Artisanal Cornucopia in Via Broseta
Oggetti che sono angoli di mondo

Se davvero «la moda non è qualcosa che esiste solo negli abiti. La moda è nel cielo, in strada, la moda ha che fare con le idee, il nostro modo di vivere, ciò che sta accadendo», allora possiamo dire che Coco Chanel aveva già intuito l’essenza dei concept store. Cosa sono? Spazi che offrono non solo la possibilità di fare acquisti, ma trasmettono un’idea che viene declinata in maniera coerente attraverso la fusione di prodotti e accessori, arte e rimandi, con l’intento di “regalare” al cliente un’esperienza emotiva e sensoriale.

Artisanal Cornucopia è uno di questi. Il nome fa pensare ad un luogo artistico, una pinacoteca o addirittura un museo d’arte. In effetti il legame con l’arte e la cultura non manca, tanto che la sua location è all’interno degli Spazi di Cornici Pasini, in via Broseta, al civico 43. Con i suoi vicini di casa si fonde attraverso una serie di opere e installazioni, frutto di contaminazioni, giochi di rimandi, che raccontano lo stretto contatto con le manifestazioni artistiche più moderne, da cui il mondo dell’abbigliamento prende ispirazione.

Angoli di mondo.
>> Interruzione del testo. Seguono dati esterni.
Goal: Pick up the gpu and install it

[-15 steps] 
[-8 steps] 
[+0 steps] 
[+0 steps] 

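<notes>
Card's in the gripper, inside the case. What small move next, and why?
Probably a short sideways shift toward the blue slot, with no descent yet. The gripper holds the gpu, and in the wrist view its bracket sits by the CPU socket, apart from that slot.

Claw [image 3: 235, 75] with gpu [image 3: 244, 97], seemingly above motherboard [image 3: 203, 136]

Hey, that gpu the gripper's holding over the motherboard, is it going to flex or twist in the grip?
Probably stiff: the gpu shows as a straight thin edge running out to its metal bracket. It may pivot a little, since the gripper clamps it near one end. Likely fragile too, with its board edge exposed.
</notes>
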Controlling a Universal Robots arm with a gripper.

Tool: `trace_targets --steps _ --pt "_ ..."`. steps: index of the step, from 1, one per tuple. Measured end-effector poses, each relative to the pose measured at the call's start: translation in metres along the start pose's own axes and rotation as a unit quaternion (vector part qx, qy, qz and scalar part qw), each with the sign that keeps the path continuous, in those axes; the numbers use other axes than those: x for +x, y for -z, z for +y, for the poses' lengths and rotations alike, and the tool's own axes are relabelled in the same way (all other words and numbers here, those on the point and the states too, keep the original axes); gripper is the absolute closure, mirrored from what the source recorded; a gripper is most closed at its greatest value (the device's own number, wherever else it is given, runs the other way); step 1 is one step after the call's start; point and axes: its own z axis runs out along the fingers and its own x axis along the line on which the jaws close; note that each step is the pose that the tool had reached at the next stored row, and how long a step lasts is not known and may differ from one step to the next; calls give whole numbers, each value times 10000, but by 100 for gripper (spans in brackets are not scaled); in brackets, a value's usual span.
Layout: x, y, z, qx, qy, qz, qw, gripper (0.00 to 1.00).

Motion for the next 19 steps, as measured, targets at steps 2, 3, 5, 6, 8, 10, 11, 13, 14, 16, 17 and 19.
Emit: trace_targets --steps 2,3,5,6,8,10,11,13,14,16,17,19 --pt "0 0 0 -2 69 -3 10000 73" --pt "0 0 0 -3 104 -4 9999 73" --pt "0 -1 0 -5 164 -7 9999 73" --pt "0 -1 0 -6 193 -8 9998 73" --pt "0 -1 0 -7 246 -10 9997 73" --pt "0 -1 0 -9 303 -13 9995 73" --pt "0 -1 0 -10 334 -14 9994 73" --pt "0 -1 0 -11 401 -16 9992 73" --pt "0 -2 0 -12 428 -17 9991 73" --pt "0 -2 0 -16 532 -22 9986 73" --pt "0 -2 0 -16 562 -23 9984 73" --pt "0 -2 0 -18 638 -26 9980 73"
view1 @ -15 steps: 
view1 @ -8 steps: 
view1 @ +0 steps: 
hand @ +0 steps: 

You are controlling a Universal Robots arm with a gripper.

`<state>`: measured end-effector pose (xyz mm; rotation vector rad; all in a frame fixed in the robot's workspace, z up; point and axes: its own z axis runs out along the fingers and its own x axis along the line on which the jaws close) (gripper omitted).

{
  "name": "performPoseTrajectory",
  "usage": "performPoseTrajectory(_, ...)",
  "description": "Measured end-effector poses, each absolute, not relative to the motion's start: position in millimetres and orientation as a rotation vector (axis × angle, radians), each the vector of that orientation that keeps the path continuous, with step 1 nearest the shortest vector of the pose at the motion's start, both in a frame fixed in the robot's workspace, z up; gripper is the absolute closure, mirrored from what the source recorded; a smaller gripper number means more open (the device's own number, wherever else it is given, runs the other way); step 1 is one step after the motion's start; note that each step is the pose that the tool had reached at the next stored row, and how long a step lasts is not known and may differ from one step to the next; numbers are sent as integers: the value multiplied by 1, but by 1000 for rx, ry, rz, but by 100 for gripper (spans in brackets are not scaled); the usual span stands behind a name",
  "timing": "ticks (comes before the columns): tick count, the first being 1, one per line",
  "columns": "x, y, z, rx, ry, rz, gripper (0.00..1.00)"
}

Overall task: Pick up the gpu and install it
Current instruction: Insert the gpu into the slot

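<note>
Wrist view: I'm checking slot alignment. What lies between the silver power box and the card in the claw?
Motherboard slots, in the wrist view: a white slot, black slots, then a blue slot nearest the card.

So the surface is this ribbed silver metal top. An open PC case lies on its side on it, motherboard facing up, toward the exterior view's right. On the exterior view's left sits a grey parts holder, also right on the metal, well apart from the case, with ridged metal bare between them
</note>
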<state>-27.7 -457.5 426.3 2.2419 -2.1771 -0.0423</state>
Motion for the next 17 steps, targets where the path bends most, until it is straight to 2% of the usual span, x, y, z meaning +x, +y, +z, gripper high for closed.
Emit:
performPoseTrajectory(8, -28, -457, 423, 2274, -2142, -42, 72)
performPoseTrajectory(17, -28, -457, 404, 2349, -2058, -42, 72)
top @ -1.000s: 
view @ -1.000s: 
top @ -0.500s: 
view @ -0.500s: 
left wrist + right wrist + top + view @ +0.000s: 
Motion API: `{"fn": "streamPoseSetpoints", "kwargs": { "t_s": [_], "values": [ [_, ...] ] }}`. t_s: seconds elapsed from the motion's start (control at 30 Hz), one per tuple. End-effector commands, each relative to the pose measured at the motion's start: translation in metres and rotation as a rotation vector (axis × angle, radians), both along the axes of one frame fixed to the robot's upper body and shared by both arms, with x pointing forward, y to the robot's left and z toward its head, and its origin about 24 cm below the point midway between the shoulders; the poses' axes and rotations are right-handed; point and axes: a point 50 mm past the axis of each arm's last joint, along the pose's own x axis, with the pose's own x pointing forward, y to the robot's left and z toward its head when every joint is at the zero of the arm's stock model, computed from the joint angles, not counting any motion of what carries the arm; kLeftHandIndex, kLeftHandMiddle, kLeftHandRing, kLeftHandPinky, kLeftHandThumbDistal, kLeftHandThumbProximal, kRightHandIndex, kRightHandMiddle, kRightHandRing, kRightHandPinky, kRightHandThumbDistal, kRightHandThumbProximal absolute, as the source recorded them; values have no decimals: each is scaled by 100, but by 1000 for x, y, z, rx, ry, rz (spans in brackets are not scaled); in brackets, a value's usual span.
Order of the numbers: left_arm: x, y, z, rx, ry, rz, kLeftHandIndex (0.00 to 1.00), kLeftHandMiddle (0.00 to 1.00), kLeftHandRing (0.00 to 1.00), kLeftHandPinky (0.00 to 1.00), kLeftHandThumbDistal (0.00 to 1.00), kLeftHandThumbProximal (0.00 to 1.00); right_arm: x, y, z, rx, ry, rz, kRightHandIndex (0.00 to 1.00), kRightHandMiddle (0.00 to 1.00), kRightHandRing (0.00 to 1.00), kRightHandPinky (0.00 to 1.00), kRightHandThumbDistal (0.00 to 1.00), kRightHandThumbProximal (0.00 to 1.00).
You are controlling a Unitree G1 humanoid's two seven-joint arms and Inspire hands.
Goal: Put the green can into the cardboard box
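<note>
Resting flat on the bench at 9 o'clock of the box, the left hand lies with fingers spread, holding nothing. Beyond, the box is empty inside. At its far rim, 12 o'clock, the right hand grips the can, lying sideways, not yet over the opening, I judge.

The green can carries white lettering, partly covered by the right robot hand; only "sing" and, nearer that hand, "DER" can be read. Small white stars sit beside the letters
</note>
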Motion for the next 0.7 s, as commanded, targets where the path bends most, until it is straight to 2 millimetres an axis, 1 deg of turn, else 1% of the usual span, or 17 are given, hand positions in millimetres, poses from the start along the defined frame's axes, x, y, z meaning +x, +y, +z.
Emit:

Artisanal Cornucopia è come una storia che si snoda durante un viaggio, espressa negli oggetti, ricordi che mantengono viva la memoria di un luogo. C’è sempre qualcosa che non riusciamo a portare con noi al rientro da un viaggio. Lo store permette di “visitare” più nazioni contemporaneamente, perché ogni marchio è stato selezionato come ambasciatore del proprio Paese. Dalla cornucopia artigianale di Elif Sallorenzo escono allora piccole meraviglie, angoli di mondo, proiettando il visitatore in posti lontani attraverso suggestioni e atmosfere, profumi, essenze, cose che vengono da lontano. Come i peshtamal di Simple Life Home, tradizionali asciugamani turchi tessuti a mano su telaio; le borse di Misela Istanbul, già adocchiate dalle celebrities internazionali, come Angelina Jolie o Jessica Alba.

Oggetti artigianali e un po’ di nicchia. Una cornucopia piena di idee e di tendenze. Il suo corno dell’abbondanza trabocca di marchi provenienti da NewYork, Istanbul, Venezia, Firenze, Oslo, Paris, Milano. Racchiuse in un bagaglio al quale non si pone limite di capienza. Si distinguono per essere brand artigianali, non ancora approdati alla ribalta mediatica. Non solo alta gamma. In questo melting pot di culture esistono pezzi unici accessibili a tutti. Poco consumistici, di nicchia, edizioni limitate, come le Illa Bags, borse diventate già un cult per fashion victims.

Elif e i suoi viaggi. Oggetti che raccontano l’esperienza di una vita sempre in viaggio. Come quella di Elif, che ha girovagato nel mondo, al seguito di una famiglia di diplomatici. Gioielli e oggetti per la casa, borse escarpe, profumi, sciarpe, trucchi che raccontano la naturale evoluzionedi vendite private organizzate dalla vulcanica Elif nel suo loft di Soho. Diventate poi concept store, nel 2011, a New York. Sbarcate poi a Bergamo, per stupirci e catapultarci verso l’altrove.